Loy Yang Power Station, in Victoria’s Latrobe Valley, will close a decade earlier than expected.Credit:Eamon Gallagher
There are 575 workers at Loy Yang A, which includes operations, the mine and the power station. The giant brown coal plant generates about 30 per cent of Victoria’s power each year.
The company will also confirm its Bayswater coal plant in NSW’s Hunter Valley will shut between 2030 and 2033. This is up to three years earlier than previously announced.
The developments come after Queensland Premier Annastacia Palaszczuk announced her state would end its “regular” reliance on coal by 2035, aided by a $62 billion package to boost renewable energy supply.
More on Australia’s energy transition here.
PM insists Optus pay for replacement passports as hack reveals legal holes
The government will overhaul the nation’s cybersecurity and privacy laws as the Optus hack of almost 10 million people reveals how metadata laws can be used to let telecommunications firms bank huge amounts of customers’ personal data.
Indicating fines for major data breaches will form part of the government’s response to the hack, Prime Minister Anthony Albanese said there needed to be “clear consequences” when companies failed to appropriately secure customer data.
The fallout from the Optus hack has grown, with state and federal governments demanding the company pay for replacement documents.Credit:Brook Mitchell
“Clearly, we need better national laws after a decade of inaction to manage the immense amount of data collected by companies about Australians,” Albanese told parliament yesterday.
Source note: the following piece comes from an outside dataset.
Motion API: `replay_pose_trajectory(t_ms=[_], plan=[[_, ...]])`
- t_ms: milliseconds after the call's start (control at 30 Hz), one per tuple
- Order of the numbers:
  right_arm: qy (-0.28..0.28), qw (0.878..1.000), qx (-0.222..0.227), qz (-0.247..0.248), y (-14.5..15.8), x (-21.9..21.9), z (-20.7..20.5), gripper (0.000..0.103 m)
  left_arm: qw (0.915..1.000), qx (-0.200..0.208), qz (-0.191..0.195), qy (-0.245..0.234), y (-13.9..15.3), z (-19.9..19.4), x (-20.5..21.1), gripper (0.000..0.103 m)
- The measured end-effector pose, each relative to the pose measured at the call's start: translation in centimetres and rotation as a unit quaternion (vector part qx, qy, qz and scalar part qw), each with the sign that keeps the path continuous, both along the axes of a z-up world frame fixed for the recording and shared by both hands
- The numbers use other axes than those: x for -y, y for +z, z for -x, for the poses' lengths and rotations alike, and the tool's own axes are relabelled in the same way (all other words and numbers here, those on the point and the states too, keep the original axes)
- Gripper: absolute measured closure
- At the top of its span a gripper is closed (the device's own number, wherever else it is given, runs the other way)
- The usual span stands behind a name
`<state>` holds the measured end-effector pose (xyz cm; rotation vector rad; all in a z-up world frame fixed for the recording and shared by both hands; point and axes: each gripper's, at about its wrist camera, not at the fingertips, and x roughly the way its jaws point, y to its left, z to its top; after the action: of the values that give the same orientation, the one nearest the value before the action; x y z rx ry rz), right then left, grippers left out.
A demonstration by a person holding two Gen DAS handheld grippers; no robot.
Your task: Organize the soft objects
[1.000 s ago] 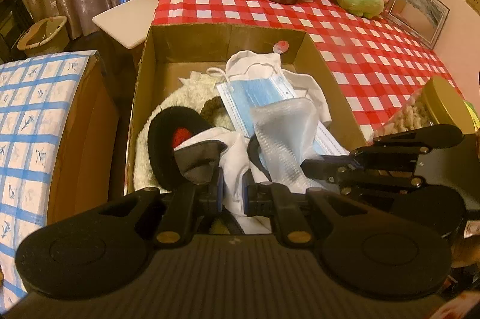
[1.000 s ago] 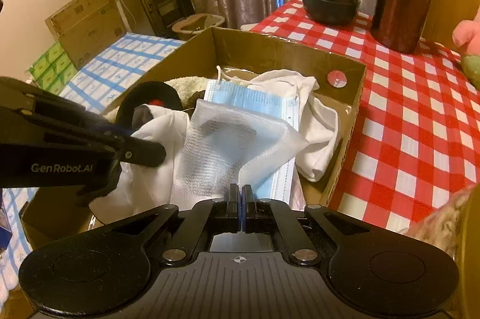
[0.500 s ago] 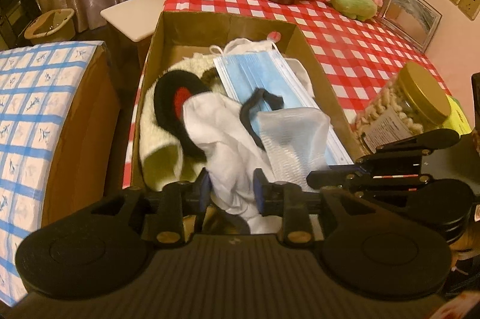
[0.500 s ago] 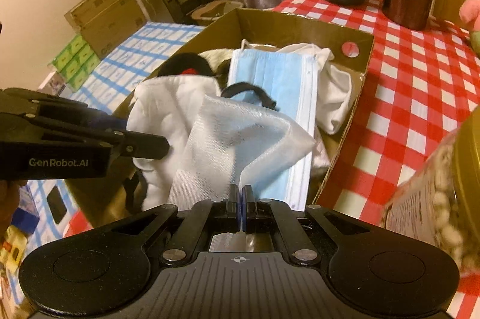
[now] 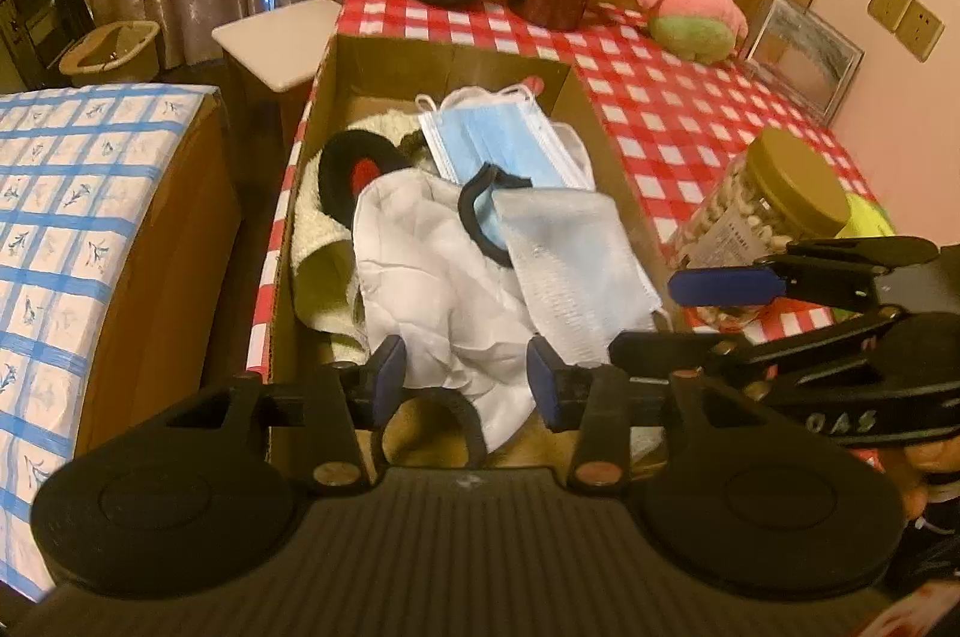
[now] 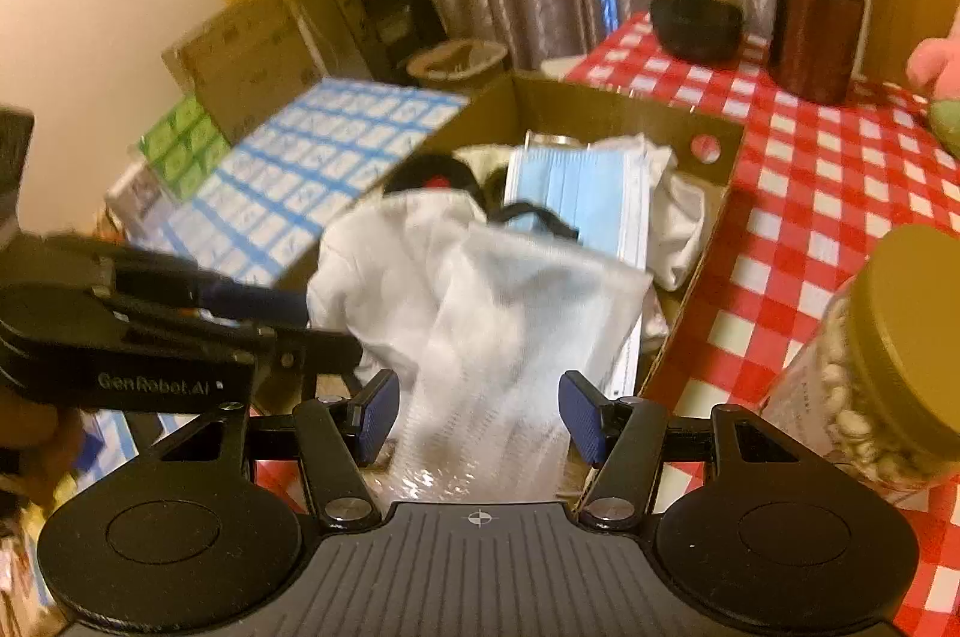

“We are dealing with this issue, we know that it does need to be dealt with and we know that this has been an absolute priority for Australians.”
Optus last night revealed that almost 37,000 Medicare numbers were exposed in the hack, with 22,000 of those expired, and said affected people could replace them through Services Australia.
Read the full story here.
This morning’s headlines at a glance
Good morning and thanks for your company.
It’s Thursday, September 29. I’m Broede Carmody and I’ll be anchoring our live coverage for the first half of the day.
Here’s what you need to know before we get started.
- The federal government has pledged to overhaul the nation’s cybersecurity and privacy laws in the wake of the Optus hack. The telecommunications giant last night revealed that almost 37,000 Medicare numbers were exposed in the hack. Of those, 22,000 have expired.
- Lisa Visentin writes that Greens leader Adam Bandt has conceded that he should have responded to a written complaint sent to him by an Aboriginal elder.
- AGL is expected to close two major coal-fired power plants in Victoria and NSW earlier than expected. Miki Perkins and Mike Foley have the full story.
- The temporary cut to the fuel excise was abolished last night. Authorities are asking consumers to report any instances of price gauging.
- And in case you missed it last night, Liberal senator Jane Hume has delivered an emotional speech flagging her change of heart when it comes to the issue of voluntary assisted dying. The Senate is debating a territory rights bill which would remove the restrictions on the ACT and the NT preventing them from passing legislation to allow voluntary assisted dying.